Task requirements
The whole listing below should be output again, word for word.

Data segment
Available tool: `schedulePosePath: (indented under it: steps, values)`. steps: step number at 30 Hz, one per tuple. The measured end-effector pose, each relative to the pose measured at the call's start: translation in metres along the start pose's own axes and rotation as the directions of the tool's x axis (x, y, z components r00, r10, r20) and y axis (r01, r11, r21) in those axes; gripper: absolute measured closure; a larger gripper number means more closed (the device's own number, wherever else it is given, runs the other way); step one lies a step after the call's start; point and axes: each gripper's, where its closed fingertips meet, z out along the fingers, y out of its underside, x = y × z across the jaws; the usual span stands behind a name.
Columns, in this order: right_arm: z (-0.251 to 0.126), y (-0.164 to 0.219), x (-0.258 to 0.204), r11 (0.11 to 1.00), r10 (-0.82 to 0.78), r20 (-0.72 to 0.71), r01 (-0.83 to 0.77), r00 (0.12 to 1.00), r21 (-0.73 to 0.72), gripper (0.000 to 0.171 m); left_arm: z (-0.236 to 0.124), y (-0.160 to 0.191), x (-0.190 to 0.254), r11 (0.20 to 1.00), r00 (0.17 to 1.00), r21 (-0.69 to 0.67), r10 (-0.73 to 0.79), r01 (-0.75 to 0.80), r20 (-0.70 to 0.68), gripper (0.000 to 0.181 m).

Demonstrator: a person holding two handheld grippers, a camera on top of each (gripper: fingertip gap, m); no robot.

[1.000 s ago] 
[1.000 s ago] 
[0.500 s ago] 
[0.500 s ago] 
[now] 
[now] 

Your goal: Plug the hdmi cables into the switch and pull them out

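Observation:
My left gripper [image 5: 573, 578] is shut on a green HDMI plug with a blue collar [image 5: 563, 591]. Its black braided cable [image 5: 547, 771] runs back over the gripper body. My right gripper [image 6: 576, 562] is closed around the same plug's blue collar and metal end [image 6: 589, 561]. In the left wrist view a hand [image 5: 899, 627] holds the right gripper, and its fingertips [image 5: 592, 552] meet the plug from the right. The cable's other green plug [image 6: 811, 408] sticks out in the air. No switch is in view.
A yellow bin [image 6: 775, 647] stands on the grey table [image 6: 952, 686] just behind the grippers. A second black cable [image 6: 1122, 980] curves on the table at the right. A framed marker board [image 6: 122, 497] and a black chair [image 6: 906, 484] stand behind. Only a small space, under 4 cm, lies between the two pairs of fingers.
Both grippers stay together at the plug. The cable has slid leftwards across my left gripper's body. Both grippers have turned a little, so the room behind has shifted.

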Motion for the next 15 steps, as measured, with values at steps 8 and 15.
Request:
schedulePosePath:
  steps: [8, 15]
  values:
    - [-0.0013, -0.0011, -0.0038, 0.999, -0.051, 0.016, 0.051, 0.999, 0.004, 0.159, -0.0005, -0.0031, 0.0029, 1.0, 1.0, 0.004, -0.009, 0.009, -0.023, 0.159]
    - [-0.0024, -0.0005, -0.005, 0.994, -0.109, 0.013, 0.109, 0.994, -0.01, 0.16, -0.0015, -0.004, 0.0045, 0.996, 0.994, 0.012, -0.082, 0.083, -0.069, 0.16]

Answer for the task
Available tool: `schedulePosePath: (indented under it: steps, values)`. steps: step number at 30 Hz, one per tuple. The measured end-effector pose, each relative to the pose measured at the call's start: translation in metres along the start pose's own axes and rotation as the directions of the tool's x axis (x, y, z components r00, r10, r20) and y axis (r01, r11, r21) in those axes; gripper: absolute measured closure; a larger gripper number means more closed (the device's own number, wherever else it is given, runs the other way); step one lies a step after the call's start; point and axes: each gripper's, where its closed fingertips meet, z out along the fingers, y out of its underside, x = y × z across the jaws; the usual span stands behind a name.
Columns, in this order: right_arm: z (-0.251 to 0.126), y (-0.164 to 0.219), x (-0.258 to 0.204), r11 (0.11 to 1.00), r10 (-0.82 to 0.78), r20 (-0.72 to 0.71), r01 (-0.83 to 0.77), r00 (0.12 to 1.00), r21 (-0.73 to 0.72), gripper (0.000 to 0.171 m); left_arm: z (-0.236 to 0.124), y (-0.160 to 0.191), x (-0.190 to 0.254), r11 (0.20 to 1.00), r00 (0.17 to 1.00), r21 (-0.69 to 0.67), r10 (-0.73 to 0.79), r01 (-0.75 to 0.80), r20 (-0.70 to 0.68), gripper (0.000 to 0.181 m).

Demonstrator: a person holding two handheld grippers, a camera on top of each (gripper: fingertip gap, m); no robot.

[1.000 s ago] 
[1.000 s ago] 
[0.500 s ago] 
[0.500 s ago] 
[now] 
[now] 

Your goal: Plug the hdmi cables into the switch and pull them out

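Observation:
My left gripper [image 5: 573, 578] is shut on a green HDMI plug with a blue collar [image 5: 563, 591]. Its black braided cable [image 5: 547, 771] runs back over the gripper body. My right gripper [image 6: 576, 562] is closed around the same plug's blue collar and metal end [image 6: 589, 561]. In the left wrist view a hand [image 5: 899, 627] holds the right gripper, and its fingertips [image 5: 592, 552] meet the plug from the right. The cable's other green plug [image 6: 811, 408] sticks out in the air. No switch is in view.
A yellow bin [image 6: 775, 647] stands on the grey table [image 6: 952, 686] just behind the grippers. A second black cable [image 6: 1122, 980] curves on the table at the right. A framed marker board [image 6: 122, 497] and a black chair [image 6: 906, 484] stand behind. Only a small space, under 4 cm, lies between the two pairs of fingers.
Both grippers stay together at the plug. The cable has slid leftwards across my left gripper's body. Both grippers have turned a little, so the room behind has shifted.
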
Motion for the next 15 steps, as measured, with values at steps 8 and 15.
Request:
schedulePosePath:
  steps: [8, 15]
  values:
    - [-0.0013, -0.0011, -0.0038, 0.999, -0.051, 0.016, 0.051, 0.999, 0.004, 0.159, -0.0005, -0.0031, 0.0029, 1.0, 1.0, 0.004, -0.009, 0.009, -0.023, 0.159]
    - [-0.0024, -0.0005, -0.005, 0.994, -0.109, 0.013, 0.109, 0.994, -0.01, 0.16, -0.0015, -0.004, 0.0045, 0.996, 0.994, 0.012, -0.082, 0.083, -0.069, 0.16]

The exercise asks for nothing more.